You see, Charlie Countryman is a film of extreme contrasts. It begins with death. Our first introduction to Shia LaBeouf's Charlie Countryman finds him dangling above a reservoir — bloodied and being shot at. He plummets to the water below; the story begins. In a stark hospital room — one of the more inherently unnerving scenes to play across the silver screen this year — Charlie watches his comatose mother (played by Melissa Leo) get taken off life support. He sees what would seem to be her soul (a sinewy, mercury-like thread) rise out of her body; he pops prescription pills. Leo visits Charlie in a vision and tells him to go to Bucharest. Why? "Because it seems specific."
On the plane to get his life in order, Charlie befriends his seatmate who, during a nap, passes away. In yet another pill-dazed vision, Charlie speaks with his late friend who asks him to deliver his gift to his daughter. He obliges.

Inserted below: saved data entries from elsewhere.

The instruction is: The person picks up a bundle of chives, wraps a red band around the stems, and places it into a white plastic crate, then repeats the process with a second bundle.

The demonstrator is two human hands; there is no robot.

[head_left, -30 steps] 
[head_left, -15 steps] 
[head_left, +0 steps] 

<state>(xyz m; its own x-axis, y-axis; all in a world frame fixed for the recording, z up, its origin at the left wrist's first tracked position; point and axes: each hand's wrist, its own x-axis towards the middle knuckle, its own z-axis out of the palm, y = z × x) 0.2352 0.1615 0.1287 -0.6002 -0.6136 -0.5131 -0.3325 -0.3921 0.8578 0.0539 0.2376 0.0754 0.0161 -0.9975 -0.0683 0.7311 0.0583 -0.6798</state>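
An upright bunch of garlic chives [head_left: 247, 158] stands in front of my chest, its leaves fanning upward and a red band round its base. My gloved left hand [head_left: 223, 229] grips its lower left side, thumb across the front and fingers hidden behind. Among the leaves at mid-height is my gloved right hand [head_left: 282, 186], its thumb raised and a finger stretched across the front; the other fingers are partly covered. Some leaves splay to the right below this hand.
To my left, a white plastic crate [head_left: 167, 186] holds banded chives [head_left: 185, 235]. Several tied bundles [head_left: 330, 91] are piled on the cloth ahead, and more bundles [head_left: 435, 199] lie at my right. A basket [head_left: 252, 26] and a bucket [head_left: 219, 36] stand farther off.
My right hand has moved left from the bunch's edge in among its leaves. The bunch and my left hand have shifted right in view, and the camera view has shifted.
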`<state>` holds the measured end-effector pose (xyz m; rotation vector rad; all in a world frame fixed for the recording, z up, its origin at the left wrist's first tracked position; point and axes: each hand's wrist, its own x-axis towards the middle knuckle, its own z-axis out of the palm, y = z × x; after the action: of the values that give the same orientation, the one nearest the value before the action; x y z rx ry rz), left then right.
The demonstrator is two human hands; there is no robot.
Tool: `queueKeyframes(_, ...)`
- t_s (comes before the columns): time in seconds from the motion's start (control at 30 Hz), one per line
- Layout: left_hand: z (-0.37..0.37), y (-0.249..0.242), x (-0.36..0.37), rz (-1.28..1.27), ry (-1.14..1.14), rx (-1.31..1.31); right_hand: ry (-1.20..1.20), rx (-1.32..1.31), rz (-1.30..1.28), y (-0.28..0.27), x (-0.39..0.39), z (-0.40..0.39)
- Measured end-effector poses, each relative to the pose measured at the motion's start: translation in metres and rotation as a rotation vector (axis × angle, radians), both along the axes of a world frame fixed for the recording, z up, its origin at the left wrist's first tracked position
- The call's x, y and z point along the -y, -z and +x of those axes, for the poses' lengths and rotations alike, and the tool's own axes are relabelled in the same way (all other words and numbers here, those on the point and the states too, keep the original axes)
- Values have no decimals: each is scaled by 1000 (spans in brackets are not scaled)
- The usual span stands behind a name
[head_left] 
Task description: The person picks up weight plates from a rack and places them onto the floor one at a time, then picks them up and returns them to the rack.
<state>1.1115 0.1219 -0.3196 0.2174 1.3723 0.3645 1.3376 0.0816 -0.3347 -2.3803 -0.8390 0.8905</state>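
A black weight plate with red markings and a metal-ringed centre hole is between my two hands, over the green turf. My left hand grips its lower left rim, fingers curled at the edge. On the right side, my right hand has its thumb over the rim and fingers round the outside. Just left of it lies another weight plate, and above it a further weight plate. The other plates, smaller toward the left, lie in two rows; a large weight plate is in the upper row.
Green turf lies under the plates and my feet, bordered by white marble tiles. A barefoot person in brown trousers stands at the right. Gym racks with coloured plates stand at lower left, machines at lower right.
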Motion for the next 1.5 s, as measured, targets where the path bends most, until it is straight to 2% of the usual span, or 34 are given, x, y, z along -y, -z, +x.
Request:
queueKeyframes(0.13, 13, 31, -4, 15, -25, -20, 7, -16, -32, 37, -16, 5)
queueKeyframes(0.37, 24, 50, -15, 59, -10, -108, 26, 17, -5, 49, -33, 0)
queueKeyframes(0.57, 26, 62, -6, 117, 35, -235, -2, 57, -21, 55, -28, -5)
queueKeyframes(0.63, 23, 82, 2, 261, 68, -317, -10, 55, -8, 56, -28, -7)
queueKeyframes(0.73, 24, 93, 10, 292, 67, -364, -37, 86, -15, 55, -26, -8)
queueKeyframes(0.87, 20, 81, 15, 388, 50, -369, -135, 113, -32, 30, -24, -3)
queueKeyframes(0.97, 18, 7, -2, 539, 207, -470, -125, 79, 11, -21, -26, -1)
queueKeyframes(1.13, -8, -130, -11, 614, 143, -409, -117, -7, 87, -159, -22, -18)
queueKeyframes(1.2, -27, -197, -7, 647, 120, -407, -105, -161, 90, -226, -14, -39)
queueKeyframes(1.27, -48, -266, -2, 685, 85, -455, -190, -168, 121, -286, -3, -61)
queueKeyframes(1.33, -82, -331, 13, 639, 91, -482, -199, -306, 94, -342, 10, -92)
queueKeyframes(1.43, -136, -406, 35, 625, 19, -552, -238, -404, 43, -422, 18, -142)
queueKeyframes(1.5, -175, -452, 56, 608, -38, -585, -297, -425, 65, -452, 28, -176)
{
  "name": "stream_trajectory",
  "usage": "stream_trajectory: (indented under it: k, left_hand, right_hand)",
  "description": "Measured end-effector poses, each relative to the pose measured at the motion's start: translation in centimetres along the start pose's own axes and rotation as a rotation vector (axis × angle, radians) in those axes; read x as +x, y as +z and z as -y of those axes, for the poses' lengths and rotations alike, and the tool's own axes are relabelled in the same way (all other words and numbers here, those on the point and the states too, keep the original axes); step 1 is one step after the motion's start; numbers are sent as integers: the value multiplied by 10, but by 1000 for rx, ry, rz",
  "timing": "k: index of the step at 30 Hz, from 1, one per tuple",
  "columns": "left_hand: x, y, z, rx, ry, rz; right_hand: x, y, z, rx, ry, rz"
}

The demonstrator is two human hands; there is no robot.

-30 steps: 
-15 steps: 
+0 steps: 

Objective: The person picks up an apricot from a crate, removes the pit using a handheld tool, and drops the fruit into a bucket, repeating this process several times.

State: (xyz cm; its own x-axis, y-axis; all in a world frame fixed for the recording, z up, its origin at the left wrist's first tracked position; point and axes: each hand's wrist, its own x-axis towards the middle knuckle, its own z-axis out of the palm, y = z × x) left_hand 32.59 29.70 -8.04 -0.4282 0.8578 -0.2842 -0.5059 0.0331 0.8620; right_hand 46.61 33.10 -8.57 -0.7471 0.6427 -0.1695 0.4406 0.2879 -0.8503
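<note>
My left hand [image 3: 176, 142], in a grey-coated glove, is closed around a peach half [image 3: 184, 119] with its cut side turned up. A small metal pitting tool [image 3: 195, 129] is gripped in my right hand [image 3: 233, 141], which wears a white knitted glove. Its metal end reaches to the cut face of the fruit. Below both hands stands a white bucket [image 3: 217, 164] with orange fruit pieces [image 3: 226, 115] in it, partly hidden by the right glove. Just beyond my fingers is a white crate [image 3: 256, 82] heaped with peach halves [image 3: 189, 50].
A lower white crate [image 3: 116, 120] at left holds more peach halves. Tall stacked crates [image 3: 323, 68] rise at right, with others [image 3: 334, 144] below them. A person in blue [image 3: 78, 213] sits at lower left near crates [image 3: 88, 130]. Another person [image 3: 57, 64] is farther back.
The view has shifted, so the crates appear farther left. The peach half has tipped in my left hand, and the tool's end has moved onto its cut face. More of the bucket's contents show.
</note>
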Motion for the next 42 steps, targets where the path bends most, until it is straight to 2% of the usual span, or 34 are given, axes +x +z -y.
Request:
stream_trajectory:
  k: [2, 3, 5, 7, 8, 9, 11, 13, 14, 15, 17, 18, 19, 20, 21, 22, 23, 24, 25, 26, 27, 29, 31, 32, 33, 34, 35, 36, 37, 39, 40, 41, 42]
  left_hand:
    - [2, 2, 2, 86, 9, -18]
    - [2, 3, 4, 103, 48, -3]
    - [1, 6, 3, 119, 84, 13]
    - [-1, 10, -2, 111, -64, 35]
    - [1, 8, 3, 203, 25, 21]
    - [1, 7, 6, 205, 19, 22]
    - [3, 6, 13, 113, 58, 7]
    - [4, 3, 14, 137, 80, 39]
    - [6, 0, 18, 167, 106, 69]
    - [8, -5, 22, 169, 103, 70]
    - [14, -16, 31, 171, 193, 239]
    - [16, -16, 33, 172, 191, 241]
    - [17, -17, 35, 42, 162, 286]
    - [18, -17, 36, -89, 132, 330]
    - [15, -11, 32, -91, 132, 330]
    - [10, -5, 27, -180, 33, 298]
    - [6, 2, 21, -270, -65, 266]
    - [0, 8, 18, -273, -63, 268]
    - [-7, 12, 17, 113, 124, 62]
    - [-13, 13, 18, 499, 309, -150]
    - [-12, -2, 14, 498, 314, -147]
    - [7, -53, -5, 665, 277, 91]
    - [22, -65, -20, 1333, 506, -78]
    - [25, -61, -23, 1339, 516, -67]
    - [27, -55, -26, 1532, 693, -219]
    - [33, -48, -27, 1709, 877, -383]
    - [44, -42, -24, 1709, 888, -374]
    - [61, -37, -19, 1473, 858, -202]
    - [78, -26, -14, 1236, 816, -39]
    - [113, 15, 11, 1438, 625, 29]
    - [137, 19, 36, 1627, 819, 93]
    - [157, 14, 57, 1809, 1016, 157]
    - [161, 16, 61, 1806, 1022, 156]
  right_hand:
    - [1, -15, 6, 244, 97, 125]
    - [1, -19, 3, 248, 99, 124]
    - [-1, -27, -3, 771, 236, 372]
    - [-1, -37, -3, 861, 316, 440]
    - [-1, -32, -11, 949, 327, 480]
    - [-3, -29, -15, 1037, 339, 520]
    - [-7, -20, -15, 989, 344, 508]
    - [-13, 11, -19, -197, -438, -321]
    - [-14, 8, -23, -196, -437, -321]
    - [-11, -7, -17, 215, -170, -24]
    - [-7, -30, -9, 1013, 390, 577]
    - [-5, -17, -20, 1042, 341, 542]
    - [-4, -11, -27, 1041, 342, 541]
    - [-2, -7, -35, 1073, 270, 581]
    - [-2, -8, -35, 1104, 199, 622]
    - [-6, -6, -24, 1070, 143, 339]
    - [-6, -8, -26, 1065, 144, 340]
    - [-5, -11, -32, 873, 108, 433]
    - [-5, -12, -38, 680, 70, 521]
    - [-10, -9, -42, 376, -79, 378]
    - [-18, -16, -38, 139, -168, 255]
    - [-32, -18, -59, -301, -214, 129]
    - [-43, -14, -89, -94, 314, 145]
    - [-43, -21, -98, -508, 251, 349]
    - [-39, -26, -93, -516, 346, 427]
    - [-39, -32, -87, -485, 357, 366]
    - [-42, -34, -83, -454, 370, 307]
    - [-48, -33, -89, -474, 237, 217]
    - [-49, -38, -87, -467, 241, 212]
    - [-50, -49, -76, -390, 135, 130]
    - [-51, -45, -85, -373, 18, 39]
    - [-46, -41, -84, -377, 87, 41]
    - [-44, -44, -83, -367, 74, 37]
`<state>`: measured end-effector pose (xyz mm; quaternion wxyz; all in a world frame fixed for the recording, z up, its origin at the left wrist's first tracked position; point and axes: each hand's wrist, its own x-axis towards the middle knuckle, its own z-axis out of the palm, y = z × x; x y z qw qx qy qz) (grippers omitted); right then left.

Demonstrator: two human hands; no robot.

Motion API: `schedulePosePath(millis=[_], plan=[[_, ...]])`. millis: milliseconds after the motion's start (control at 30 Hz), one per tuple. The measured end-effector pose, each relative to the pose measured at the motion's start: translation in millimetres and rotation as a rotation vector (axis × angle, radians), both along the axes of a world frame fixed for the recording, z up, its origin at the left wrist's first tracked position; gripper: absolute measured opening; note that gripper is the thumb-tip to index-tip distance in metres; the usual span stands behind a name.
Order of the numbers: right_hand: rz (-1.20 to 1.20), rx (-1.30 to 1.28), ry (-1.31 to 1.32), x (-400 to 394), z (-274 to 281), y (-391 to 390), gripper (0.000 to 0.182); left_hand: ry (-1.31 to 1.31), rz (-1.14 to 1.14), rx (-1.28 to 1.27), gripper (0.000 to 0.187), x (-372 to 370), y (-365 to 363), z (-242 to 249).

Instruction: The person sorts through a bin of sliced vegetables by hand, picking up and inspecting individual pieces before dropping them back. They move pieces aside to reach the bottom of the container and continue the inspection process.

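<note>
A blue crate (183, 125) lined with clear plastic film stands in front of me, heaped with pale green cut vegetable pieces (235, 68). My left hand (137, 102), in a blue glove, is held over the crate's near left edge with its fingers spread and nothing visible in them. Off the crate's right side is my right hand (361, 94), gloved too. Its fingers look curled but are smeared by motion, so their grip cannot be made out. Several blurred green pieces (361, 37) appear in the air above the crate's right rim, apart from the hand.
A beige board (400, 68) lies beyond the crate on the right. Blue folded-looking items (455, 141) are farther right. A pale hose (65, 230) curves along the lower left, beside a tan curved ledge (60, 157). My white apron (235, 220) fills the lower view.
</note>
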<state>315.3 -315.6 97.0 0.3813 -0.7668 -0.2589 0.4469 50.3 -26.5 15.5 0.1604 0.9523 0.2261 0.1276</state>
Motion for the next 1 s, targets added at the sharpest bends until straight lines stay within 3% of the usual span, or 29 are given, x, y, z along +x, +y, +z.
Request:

Gabi is married to the cold-blooded killer Nigel (Mads Mikkelsen) who does not like his territory treaded on. What ensues is a mad descent into a unfortunately surface level exploration of the soul. On a Carpathian ecstasy roll with his makeshift hostel-mates, Karl and Luc (Rupert Grint and James Buckley), Charlie's lost boy presence begins to glow. The three guys go on rant about transferring energy, feeling the moment, and feeling one another's vibrations. (Fun fact: LaBeouf dropped acid to film this scene. Ruminate on that.) At one point, Charlie and Gabi youthfully explore the streets, and it's clear she's keen to him. "If you find me tomorrow, I'll kiss you," she whispers before bidding farewell; again, reiterating the theme of Charlie's search.
The emotional abuse that follows takes us through Bucharest's back alleys, strip clubs, the opera, and what-would-be romantic cafes. It's love that drives the anger. It's love that drives Charlie's search. It's love that will be his downfall.
What's lost is the oomph. Bond's overly artistic editing and ambient soundtrack digs right into your emotions, tearing them apart. He's cognizant of what will give the audience a visceral reaction, and for that, he should be applauded. But, underneath all that top-coat is a story that doesn't know what it wants to be.
Yes, it's a story built on contrasts — with death comes creation; with love comes a certain kind of death. But, there's a hugely missed opportunity to focus on a theme introduced right off the bat: the energy of the coming-of-age story. Rather than bludgeoning our protagonist to near-death, Bond might have, instead, directed our attention deeper into the story of the soul. Specifically, how energy is neither created nor destroyed and as a result we are, what Charlie harps on, "finite while infinite." Bond could have written a love story for the soul. Instead, we're left wondering whether or not it really matters if he gets the girl in the end.